B2C – Have you ever wondered what it’s like to be eaten alive? A naturalist and wildlife filmmaker will attempt to answer the question next month, in a new and controversial show on the Discovery channel. Paul Rosolie will don a custom-made snake-proof suit, and be swallowed alive by an anaconda, in an attempt to document what it’s like to enter the belly of the creature. The show will air on the Discovery channel on December 7th. However, many are already speaking against the show, calling the experiment animal cruelty and asking if the event will be harmful or stressfull to the snake. Pet Snakes, a website for those who keep snakes as pets, warns that regurgitation of undigested food can be unhealthy for the animals.

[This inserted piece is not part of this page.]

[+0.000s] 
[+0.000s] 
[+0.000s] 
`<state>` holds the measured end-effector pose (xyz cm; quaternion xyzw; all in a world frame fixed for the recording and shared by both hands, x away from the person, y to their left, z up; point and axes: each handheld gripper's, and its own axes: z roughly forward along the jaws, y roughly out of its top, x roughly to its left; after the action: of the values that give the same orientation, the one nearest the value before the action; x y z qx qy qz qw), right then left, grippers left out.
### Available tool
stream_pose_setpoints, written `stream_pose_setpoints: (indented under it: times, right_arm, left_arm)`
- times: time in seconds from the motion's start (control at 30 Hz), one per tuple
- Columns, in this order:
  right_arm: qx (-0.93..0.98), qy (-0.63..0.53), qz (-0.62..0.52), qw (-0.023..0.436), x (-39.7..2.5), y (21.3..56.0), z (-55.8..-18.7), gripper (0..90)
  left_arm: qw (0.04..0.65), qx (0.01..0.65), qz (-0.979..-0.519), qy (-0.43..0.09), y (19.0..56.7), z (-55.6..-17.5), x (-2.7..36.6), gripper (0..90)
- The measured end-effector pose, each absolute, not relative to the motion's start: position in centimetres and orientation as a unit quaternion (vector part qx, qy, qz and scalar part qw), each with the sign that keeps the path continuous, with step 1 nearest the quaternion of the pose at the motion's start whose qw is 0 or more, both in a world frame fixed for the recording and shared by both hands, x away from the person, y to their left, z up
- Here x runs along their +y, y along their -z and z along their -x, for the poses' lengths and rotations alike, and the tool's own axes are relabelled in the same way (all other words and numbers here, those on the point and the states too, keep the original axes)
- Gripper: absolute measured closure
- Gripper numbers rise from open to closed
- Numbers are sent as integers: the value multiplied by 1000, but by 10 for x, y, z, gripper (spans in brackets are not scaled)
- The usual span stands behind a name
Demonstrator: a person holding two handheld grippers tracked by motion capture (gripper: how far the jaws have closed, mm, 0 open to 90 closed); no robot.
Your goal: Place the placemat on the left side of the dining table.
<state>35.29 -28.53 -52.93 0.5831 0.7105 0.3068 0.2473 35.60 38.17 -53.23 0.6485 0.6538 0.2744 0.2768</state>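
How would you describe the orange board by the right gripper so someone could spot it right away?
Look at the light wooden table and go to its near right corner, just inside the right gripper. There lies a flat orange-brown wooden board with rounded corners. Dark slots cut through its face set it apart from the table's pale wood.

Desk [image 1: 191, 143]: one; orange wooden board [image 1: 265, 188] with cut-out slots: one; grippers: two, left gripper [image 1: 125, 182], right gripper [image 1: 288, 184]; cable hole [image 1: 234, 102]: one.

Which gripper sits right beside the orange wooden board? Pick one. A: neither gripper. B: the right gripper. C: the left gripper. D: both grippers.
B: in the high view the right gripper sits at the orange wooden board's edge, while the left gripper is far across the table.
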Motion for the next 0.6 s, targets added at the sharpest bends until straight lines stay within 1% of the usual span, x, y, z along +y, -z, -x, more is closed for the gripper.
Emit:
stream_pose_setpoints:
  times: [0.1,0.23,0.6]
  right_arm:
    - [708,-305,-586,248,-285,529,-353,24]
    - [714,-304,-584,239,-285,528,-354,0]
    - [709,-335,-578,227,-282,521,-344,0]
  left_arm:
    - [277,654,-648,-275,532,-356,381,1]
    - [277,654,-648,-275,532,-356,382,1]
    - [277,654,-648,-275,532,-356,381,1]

PawNation, another animal enthusiast site, warns of the same thing: Not only is the snake not receiving the nutrients from his food, but the regurgitation process also robs the snake of essential digestive acids from his stomach.
Never in the history of humanity has there ever been a whiter moment than a dude letting an anaconda snake eat him. That is absolutely peak levels of caucasity. Never in a billion, trillion, zillion years would you find a black dude or a Puerto Rican who would sign up for this crazy shit.
My favorite part has gotta be the “snake proof suit.” I ask you, what in the fuck is a snake proof suit? You just gonna be in like a super high tech wet suit or something? Like a Batman suit? I’m envisioning like a Green Man costume but somehow protects you from snakes. And then you lay there like a dickhead until an anaconda eats you up, and you hang out in the belly of a snake until it pukes you up like that old Ebaumsworld video where the anaconda puked up a hippo. Awesome stuff, man. You’ve gotta be the biggest asshole on the planet but I will 150,000% tune in to watch you suit up and feed yourself to a 40 foot snake, so I guess its mission accomplished.
PS – All these wildlife advocates saying its animal abuse can get lost. First of all we’re talking about snakes. And not just any snakes, fucking Anacondas. Fucking Lucifer himself took the form of a snake, because thats how fucking scary they are. Anacondas don’t need PETA watching out for them. They are just like 30 feet of slithery evil. They can eat a dude and puke him up and just keep snakin around. Dont cry for Anacondas.
PPS – Seriously think for a second how fucking crazy you have to be to get inside the belly of a monster snake. Even if you’re some maniac wildlife freak and you think you’re 100% on board with this lunacy, the moment you’re going down the hatch you have gotta freak the fuck out. I dont care what the fuck a “snake proof suit” is, there is no way I want to be inside the stomach of another animal, let alone the most terrifying one on the planet earth. You could torture my mother right before my eyes and tell me the only way to make it stop would be to let an anaconda eat me and I’d be like “sorry, ma.”